Here are a few takeaways:
- Lawyers: Get them when you start signing irreversible documents, not before. Not every potential buyer is worth the legal fees.
- Make a List, Check it Twice: Research the acquirer, find who sold to them in the past. Ask for references. Make a list of who you want to talk to. Get a list of who your acquirer wants you to talk to. Then, talk to the names that are only on your list first. Then the rest. This approach will surface problems quickly.
- In phone or video calls with references, ask for how the transition went, how the team was treated, how goals were aligned, how much the acquirer needed to be taught.
- Do a background check on the money. Are the funds clean? Are you okay with who pays for the acquisition?
I also list all the red flags we checked for in our seller-side due diligence process in the blog post. There are a few things that should make you question if you want to go through with the process, mostly centered around communication problems and power asymmetries.
In the end, it’s all about trust. You need to build trust with the acquirer, and they need to trust you. Be honest, expect honesty, and things will be as smooth and transparent as they can be.
Read the full article on the blog: So You Got an Offer: How to Do Due Diligence on Your Potential Acquirer.
In other news, I finally started working on a passion project of mine. Before I even started writing for The Bootstrapped Founder, I had this idea of sharing my experiences with stress and anxiety. Mental health was one of the things that people didn’t talk about much in the past. Only recently has there been a change in the collective psyche of the startup world to take this seriously.
During my time running FeedbackPanda, I experienced all kinds of emotional upheaval. Anxiety, fear, stress, trouble sleeping, all these things wore down on me at some point during my journey. While I experienced these things, I took notes and made remarks, but I never had the chance to reflect on that entirely. Until now.
I have started publishing a new series called The Emotional Journey of a Bootstrapped Founder, and the first article in this series is about the Fear of Slippery Slope. I had to deal with that fear a lot, as I was responsible both for fixing problems with the tech stack as well as talking to our customers and telling them that their problems would be solved. Through that, I developed a pavlovian panic response to the sound of error emails or Intercom conversations coming in. It took me a while to reframe my thinking, and the article will explain how I did it and what actions I took to reduce the chances of it happening again.
I will continue to release articles in this series from time to time. There are a lot of emotional states to cover throughout the journey of a bootstrapped founder, that’s for sure.
What Happened in the Bootstrapped World
I found myself looking at some startup playbooks recently. While “Definitive” and “Ultimate” guides are abundant, I could only find a handful of reasonable resources that describe the inner workings of successful businesses without being an obvious marketing play. Most of those take the form of employee handbooks and are usually very specific to the businesses that issue them.
This week, I will share a list of those insightful resources so you can bookmark or read them for when you need some inspiration for your own entrepreneurial journey.
The biggest and most renowned bootstrapped player in this field is Basecamp, with its open-source handbook. It offers an in-depth glimpse into the social fabric that makes Basecamp the well-oiled sustainable machine it is. From product explanations to who does what, the handbook shows a level of detail and operational awareness that is very admirable.
The Gitlab employee manual is just as detailed. It spells out every role, names the responsible people, and expands what they do, and why. It’s a living, breathing document that shows how a remote-first company spreads its culture and keeps knowledge and processes aligned. Every section clearly communicates how feedback is supposed to be presented, leading to a remarkable clarity of communication: a must-have in a remote company.
Netflix has an extensive Culture document (and a Reference Guide) that highlights how interactions between colleagues are expected to happen. Core concepts are explained in detail, while company goals and aspirations are made manifest through the behaviors that employees are expected to exhibit.
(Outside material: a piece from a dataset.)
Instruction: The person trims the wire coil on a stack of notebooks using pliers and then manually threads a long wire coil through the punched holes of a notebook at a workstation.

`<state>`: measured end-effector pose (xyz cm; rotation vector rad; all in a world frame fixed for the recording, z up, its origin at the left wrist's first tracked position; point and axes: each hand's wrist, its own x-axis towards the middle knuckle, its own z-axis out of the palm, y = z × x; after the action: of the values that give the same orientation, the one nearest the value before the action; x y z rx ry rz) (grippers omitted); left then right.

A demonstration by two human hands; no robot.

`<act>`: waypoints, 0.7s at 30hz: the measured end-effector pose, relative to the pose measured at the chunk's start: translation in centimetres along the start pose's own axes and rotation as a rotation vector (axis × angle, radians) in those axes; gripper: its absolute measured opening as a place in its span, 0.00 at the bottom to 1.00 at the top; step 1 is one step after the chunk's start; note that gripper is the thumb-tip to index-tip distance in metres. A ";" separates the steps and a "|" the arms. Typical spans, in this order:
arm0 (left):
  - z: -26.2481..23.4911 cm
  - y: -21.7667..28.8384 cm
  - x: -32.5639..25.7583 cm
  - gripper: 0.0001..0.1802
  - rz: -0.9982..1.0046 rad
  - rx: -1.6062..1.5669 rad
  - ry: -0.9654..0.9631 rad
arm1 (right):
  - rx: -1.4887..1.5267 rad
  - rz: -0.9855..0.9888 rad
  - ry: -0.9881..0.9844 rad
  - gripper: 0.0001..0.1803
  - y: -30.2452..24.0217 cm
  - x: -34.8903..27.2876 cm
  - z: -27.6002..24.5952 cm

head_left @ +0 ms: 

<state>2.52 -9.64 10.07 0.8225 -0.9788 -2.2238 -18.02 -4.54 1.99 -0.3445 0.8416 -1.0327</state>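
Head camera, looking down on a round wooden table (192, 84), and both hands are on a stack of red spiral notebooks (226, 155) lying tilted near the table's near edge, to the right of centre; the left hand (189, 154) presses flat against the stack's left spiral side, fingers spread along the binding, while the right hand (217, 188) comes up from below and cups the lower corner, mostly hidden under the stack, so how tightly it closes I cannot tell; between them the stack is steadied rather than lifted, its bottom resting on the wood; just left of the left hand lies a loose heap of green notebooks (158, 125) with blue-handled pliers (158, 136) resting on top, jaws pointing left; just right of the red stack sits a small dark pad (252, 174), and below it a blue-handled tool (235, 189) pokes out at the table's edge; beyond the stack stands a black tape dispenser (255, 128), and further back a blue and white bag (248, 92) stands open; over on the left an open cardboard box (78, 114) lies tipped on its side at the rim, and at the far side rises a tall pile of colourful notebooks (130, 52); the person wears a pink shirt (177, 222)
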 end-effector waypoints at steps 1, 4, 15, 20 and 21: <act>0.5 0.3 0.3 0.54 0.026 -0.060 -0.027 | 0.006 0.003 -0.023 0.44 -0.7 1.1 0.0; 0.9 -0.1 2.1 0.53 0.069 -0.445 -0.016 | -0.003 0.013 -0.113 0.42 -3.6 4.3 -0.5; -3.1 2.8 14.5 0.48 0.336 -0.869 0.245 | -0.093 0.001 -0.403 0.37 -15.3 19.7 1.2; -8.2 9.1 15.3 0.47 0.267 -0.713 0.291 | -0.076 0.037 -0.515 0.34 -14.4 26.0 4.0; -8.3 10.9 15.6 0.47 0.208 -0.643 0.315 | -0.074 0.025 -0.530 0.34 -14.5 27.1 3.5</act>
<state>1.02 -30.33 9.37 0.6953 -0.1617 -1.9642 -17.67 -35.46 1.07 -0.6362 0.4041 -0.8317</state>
HubSpot’s Culture Code comes as a slide deck. It’s a fun, aspirational document that makes it clear from day one that HubSpot is passionate about their customer’s success. The empathetic self-awareness of this document shows clearly that they expect employees to have their heart in it.
Trello uses the ultimate dogfooding approach to their employee manual: they offer a template as a publicly available Trello board. While their internal version is private, the structure of the template alone is interesting and thought-provoking.
While much more corporate, the Atlassian Team Playbook contains a multitude of step-by-step plays ranging from conducting customer interviews to mind-mapping an idea. It is process-focussed and can be applied to any team. It seems to have grown from Atlassian’s internal practices. It’s an excellent resource for later-stage businesses, but even a newly created business might benefit from many plays there.
If you’re interested in looking into more of this kind of handbook, I recommend checking out Tettra’s Culture Codes section. And of course, an honorable mention goes to the handbook that triggered my research into this topic: the Valve employee handbook.
Links I Found Interesting
The Earnest Capital Investment Memo (draft) made the rounds on Twitter this week. In this gigantic document that is well worth every minute of your time, Tyler Tringas explains in great detail how Earnest Capital is looking at the SaaS market. The ecosystem for bootstrapped businesses to become small yet sustainable entities is more inviting than ever, and the resulting companies are turning into an asset class of their own, just waiting for investment. We will see more and more funding opportunities for bootstrapped businesses over the next few years, and they will come without the growth expectations and alignment issues of Venture Capital. Read the memo; it is encouraging and exciting to be part of this wave of businesses.
I did an AMA on Indie Hackers on the 8th of January. There were many interesting questions about many different topics, so if you enjoy my writing and want to learn more about me, please check it out.
Bootstrapping Success Stories I Noticed
Sai of Crowdcast reported this week that his business is now profitable! That is quite the accomplishment for any company, so congratulations Sai. It is particularly impressive since Crowdcast is a community-building tool, and that is an incredibly hard market to make money in with all the chicken-egg issues you can expect from such a niche.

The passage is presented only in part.